* [Exercise brief]:
Only one stretch of the data below is needed. Output the lines from the one with "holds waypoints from" up to and including the one with "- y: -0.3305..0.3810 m", exactly as they stand.

* [Stored data]:
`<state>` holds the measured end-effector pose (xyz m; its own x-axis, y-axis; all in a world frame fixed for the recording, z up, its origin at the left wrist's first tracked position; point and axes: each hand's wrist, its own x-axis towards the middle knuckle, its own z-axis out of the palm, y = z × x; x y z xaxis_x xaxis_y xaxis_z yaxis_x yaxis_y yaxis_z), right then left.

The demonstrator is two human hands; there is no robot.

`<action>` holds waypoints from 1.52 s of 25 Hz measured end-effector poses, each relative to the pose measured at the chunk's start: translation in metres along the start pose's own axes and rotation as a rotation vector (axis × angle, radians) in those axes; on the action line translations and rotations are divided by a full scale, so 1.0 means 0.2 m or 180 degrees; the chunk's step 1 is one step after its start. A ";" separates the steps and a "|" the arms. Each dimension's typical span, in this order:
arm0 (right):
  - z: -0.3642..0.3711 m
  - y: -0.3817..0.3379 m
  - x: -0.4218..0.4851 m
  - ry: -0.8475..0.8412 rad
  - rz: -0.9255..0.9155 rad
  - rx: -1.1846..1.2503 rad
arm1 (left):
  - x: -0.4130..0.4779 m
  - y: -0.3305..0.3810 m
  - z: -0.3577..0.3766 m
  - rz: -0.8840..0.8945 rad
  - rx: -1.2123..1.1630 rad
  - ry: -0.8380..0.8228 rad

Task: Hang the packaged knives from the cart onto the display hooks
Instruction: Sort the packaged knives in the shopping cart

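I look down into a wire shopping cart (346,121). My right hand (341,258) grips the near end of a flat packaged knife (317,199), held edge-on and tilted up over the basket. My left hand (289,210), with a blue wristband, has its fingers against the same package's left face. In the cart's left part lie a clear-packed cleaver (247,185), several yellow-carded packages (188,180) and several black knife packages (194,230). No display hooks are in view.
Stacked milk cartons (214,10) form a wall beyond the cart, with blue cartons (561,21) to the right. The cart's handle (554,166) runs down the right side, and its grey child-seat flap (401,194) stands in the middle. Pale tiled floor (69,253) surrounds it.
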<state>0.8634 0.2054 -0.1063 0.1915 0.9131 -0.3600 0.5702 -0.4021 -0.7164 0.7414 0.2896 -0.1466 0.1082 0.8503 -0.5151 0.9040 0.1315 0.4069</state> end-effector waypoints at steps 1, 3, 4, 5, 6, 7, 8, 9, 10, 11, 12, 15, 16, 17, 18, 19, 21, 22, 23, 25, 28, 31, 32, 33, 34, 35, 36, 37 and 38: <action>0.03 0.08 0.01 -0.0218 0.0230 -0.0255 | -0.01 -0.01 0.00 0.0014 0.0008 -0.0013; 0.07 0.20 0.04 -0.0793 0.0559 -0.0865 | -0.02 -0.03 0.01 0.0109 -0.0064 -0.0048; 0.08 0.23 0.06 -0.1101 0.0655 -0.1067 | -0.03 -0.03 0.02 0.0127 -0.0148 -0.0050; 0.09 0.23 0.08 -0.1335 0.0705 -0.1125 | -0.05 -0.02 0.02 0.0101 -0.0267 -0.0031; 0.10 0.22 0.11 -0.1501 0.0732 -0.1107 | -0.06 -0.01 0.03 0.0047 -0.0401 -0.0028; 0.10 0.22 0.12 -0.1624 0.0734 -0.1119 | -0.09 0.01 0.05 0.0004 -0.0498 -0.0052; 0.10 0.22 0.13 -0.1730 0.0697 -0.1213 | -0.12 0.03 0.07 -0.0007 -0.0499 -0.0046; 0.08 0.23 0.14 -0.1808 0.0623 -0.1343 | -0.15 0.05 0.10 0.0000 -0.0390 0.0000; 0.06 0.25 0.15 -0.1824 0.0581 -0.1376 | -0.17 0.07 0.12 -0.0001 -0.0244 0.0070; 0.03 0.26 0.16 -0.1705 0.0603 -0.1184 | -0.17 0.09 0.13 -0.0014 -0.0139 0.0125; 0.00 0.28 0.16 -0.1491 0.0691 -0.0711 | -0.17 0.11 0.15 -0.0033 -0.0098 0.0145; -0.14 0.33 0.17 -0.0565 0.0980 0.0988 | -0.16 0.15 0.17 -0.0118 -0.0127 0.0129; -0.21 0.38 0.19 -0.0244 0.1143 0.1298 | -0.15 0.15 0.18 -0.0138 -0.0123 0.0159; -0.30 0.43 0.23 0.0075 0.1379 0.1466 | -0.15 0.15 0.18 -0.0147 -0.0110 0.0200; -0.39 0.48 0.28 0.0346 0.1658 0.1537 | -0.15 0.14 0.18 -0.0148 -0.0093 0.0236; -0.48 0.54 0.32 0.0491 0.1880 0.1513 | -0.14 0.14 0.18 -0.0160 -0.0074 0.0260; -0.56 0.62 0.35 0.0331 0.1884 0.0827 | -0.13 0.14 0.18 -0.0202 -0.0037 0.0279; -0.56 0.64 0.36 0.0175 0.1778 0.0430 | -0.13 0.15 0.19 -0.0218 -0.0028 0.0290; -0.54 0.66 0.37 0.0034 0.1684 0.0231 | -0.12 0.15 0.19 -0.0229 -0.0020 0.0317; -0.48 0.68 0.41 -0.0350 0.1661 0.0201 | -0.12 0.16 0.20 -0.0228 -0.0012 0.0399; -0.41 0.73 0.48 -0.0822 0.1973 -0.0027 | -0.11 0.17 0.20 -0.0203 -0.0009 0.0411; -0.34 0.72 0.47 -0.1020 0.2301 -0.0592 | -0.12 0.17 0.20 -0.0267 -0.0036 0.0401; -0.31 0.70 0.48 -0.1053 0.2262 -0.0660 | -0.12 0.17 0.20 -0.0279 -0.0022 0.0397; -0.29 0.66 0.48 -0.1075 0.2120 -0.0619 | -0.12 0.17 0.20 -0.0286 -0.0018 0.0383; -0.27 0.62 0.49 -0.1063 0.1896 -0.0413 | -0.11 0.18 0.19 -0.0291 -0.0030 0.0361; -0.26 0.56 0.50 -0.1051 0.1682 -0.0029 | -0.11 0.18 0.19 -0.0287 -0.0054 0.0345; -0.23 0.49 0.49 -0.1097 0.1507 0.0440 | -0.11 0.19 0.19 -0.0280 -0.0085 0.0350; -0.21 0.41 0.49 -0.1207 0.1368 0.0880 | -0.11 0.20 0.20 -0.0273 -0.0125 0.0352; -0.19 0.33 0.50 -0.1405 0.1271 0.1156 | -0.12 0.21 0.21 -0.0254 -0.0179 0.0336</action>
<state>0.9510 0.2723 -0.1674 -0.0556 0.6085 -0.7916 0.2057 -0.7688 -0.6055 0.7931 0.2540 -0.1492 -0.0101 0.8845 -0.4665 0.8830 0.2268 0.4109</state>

* [Result for this exercise]:
`<action>` holds waypoints from 1.52 s of 25 Hz measured end-effector poses, each relative to the pose measured at the chunk's start: translation in metres along the start pose's own axes and rotation as a rotation vector (axis × angle, radians) in those axes; on the action line translations and rotations are divided by a full scale, so 1.0 means 0.2 m or 180 degrees; the chunk's step 1 is one step after its start. A ";" separates the steps and a "|" the arms. Each dimension's typical span, in this order:
arm0 (right):
  - z: -0.3642..0.3711 m
  - y: -0.3817..0.3379 m
  - x: -0.4218..0.4851 m
  - ry: -0.8475..0.8412 rad
  - rz: -0.9255..0.9155 rad
  - rx: -1.1846..1.2503 rad
arm1 (left):
  - x: -0.4130..0.4779 m
  - y: -0.3305..0.3810 m

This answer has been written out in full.